I’m still not sure how I feel about the way in which gender was handled in this issue. A part of me found it refreshing that Dinah was very much aware of her gender and yet did not dwell on a sense of Otherness. Yet I was also concerned by the very same fact that she DID draw attention to her identity as female. As a feminist comic book fan, I am still struggling with my own understandings of what it means to be equal or even taken totally seriously and also female in comic book worlds. Does equality = gender neutrality; a complete lack of attention paid to gender differences? Or, is it in fact found in an emphasis on difference and a corresponding empowerment through this? In other words, would Wonder Woman celebrate that fact that she is a woman or simply ignore it?

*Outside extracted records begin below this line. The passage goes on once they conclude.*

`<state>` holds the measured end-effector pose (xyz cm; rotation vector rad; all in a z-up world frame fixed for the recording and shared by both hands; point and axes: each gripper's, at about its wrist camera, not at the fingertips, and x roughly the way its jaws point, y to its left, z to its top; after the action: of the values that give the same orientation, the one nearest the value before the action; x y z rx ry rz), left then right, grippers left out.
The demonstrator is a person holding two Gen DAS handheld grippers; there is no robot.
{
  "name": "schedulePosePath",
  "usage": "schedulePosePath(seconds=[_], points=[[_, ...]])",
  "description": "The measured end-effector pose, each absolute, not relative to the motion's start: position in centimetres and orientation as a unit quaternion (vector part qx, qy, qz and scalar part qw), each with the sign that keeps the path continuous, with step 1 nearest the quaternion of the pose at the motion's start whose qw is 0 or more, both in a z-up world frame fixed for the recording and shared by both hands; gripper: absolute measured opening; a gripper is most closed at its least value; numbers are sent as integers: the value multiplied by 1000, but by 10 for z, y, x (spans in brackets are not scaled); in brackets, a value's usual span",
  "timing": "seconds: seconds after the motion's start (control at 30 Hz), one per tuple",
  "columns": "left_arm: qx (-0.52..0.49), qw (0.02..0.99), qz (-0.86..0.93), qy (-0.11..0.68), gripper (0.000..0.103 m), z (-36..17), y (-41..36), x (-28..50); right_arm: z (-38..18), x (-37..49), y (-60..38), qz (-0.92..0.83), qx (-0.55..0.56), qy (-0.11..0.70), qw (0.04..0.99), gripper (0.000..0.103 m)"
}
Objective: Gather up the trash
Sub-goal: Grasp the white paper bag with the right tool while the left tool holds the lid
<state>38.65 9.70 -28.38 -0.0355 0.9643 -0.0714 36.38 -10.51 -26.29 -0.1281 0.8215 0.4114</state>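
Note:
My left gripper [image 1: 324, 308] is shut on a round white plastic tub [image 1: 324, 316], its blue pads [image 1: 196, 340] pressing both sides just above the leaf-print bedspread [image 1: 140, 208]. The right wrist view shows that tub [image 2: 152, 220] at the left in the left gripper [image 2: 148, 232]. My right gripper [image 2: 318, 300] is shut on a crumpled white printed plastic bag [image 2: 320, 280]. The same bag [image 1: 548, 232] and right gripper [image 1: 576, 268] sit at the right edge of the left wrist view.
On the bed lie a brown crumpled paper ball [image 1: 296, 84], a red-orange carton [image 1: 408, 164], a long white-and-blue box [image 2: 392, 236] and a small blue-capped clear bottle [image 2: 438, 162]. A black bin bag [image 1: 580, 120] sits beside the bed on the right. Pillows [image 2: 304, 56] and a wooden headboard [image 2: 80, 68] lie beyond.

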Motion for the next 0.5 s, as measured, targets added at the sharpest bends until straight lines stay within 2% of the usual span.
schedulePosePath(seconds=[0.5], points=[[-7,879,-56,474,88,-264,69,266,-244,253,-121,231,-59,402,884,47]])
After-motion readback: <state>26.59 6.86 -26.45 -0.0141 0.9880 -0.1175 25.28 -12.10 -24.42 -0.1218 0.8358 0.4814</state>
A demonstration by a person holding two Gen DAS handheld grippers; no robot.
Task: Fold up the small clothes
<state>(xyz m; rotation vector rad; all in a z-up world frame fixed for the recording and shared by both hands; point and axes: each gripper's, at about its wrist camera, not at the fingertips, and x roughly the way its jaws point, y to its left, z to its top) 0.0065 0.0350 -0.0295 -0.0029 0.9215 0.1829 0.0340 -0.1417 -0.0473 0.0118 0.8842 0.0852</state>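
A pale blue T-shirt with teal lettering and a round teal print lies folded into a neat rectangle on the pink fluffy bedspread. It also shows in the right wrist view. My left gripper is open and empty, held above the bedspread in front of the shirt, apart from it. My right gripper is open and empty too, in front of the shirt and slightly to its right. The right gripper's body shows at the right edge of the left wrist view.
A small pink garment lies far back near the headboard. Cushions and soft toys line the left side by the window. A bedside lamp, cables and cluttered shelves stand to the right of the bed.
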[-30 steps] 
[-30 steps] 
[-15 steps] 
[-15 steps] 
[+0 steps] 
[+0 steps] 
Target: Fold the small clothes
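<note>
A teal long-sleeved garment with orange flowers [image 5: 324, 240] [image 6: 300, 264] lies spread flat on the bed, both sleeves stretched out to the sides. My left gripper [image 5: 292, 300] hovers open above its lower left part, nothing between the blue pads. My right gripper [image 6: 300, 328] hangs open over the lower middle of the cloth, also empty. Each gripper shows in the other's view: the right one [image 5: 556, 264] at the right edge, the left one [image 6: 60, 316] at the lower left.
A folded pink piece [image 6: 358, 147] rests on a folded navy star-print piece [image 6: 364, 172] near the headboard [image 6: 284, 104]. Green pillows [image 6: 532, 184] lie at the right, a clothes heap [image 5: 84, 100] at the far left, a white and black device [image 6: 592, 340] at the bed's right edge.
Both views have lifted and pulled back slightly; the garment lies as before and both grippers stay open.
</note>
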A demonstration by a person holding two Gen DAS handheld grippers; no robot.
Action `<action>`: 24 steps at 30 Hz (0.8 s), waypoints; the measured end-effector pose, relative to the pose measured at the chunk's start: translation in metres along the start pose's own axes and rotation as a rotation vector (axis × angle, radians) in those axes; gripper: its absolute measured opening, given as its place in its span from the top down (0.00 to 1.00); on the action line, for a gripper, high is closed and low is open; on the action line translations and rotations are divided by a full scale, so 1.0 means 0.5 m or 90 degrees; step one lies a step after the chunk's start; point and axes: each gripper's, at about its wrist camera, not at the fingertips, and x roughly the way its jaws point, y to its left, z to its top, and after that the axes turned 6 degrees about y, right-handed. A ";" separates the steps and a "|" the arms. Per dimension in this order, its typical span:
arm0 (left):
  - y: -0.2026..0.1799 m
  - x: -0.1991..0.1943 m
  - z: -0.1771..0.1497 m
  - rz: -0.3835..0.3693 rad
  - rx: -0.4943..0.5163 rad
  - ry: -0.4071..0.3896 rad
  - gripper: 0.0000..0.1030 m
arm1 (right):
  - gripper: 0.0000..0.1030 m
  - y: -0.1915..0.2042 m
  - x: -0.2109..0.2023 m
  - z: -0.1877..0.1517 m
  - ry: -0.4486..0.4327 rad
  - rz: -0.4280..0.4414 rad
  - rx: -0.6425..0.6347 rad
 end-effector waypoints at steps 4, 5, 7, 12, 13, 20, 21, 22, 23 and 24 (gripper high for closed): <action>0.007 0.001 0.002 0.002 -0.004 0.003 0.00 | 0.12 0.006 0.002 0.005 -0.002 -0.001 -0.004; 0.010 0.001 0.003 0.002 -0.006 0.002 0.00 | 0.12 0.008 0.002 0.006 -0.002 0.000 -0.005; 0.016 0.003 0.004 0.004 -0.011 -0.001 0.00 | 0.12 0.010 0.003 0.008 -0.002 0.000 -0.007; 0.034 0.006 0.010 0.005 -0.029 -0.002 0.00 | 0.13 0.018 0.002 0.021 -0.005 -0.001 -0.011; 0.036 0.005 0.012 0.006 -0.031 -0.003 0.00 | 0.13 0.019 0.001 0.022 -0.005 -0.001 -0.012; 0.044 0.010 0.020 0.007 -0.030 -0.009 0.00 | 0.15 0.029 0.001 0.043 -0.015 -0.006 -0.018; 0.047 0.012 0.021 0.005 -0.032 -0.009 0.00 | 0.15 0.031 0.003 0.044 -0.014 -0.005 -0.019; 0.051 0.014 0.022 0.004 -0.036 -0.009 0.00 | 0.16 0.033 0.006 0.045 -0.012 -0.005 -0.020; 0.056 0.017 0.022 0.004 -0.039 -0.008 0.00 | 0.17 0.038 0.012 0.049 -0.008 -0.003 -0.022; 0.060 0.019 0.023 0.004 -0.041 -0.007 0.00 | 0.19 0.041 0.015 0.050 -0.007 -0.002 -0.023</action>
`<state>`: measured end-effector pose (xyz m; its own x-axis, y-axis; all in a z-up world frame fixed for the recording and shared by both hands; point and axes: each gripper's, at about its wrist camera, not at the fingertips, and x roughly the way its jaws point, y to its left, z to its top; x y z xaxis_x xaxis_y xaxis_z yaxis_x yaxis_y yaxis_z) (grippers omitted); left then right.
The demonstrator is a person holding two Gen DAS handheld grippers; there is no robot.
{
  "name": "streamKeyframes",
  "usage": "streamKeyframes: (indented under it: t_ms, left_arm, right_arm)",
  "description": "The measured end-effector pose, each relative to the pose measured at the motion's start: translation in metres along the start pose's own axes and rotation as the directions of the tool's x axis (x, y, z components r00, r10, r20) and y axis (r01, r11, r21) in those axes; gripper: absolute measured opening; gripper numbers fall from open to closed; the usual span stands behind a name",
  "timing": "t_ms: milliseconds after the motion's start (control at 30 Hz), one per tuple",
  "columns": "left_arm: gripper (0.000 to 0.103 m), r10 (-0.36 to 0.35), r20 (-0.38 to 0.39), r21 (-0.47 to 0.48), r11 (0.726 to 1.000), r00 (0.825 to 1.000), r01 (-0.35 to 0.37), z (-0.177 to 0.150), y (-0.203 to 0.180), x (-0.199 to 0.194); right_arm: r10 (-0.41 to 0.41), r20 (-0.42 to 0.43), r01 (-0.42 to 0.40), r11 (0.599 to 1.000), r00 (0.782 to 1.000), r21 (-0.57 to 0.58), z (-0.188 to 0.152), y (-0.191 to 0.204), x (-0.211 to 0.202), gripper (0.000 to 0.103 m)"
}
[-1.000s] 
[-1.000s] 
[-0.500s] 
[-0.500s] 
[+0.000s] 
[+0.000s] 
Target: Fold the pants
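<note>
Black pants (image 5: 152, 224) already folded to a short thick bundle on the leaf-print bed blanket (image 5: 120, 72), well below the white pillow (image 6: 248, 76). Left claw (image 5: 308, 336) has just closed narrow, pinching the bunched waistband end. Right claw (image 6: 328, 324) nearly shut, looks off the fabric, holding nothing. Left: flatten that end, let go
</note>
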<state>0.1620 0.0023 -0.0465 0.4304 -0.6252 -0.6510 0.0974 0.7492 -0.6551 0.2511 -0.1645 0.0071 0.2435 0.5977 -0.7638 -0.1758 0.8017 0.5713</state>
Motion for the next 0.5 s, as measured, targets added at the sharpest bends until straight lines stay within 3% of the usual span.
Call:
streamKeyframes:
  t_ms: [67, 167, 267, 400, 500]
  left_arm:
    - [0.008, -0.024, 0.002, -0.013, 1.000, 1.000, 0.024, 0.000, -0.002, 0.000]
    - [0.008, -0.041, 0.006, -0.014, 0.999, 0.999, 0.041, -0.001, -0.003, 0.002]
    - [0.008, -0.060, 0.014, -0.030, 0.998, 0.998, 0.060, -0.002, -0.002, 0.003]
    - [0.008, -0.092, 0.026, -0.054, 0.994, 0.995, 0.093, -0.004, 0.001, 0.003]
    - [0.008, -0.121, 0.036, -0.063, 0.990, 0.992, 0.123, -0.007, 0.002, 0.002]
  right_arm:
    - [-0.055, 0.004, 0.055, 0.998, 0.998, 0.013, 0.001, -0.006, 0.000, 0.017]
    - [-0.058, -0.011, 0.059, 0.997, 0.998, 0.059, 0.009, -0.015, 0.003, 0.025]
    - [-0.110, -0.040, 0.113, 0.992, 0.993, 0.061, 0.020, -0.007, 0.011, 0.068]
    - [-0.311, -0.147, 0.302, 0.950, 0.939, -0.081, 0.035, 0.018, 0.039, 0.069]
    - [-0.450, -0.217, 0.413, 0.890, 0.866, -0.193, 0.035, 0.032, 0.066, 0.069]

This is an issue that has plagued feminists for many, many years and we are no closer to an universal answer. If anything, the only answer we can seem to agree one is that there is no one correct way to achieve equality or be a feminist. What I find empowering, another woman may find demeaning and that’s all right. The important thing is that we have the choice to decide these things for ourselves.
It’s also difficult simply because in comic books, gender is so directly linked to identity. Look at the titles bestowed upon our heroes: Iron Man, Batgirl, The Huntress, She-Hulk, Superman. Gendered binaries are unavoidable in comic books. Of course, there are awesome characters that have completely neutral names and therefore, the titles can be taken on by multiple characters of different genders (The Question and even Robin in The Dark Knight Returns immediately come to mind).
Black Canary, however, will probably always be a woman because of the feminizing implications of the word canary. It’s a girly bird, apparently, unlike Hawkeye; who, interestingly enough, was also portrayed by a woman which then begs the question, is it more acceptable for a woman to emulate a man than for a man to emulate a woman?
What was especially interesting about this issue had nothing to do with the story itself. The fan letters at the end of the book were all focused on Black Canary’s role as a female superhero. Each letter, at one point or another, either praised DC for diversifying its heroes and giving more women their own books or lambasted DC for its ham-fisted representation of a woman. Also, one letter called Black Canary a “Rambitch.” I’m not sure what that is but the responding letter from DC told me I should be offended. It should also be noted that every single letter was written by a man. Furthermore, many of them commented on how great it is that more female characters are getting noticed and their time in the sun by DC. This sounded vaguely familiar to me, and then I remembered that I have read the same sort of comments on multiple comic book blogs and articles. Seriously, this comic is 18 years old, and we still haven’t gotten over our own congratulatory amazement that female comic book characters can be taken seriously and also just be plain awesome.
It seems that no matter what, we just can’t move on from the mere fact that female comic book characters EXIST.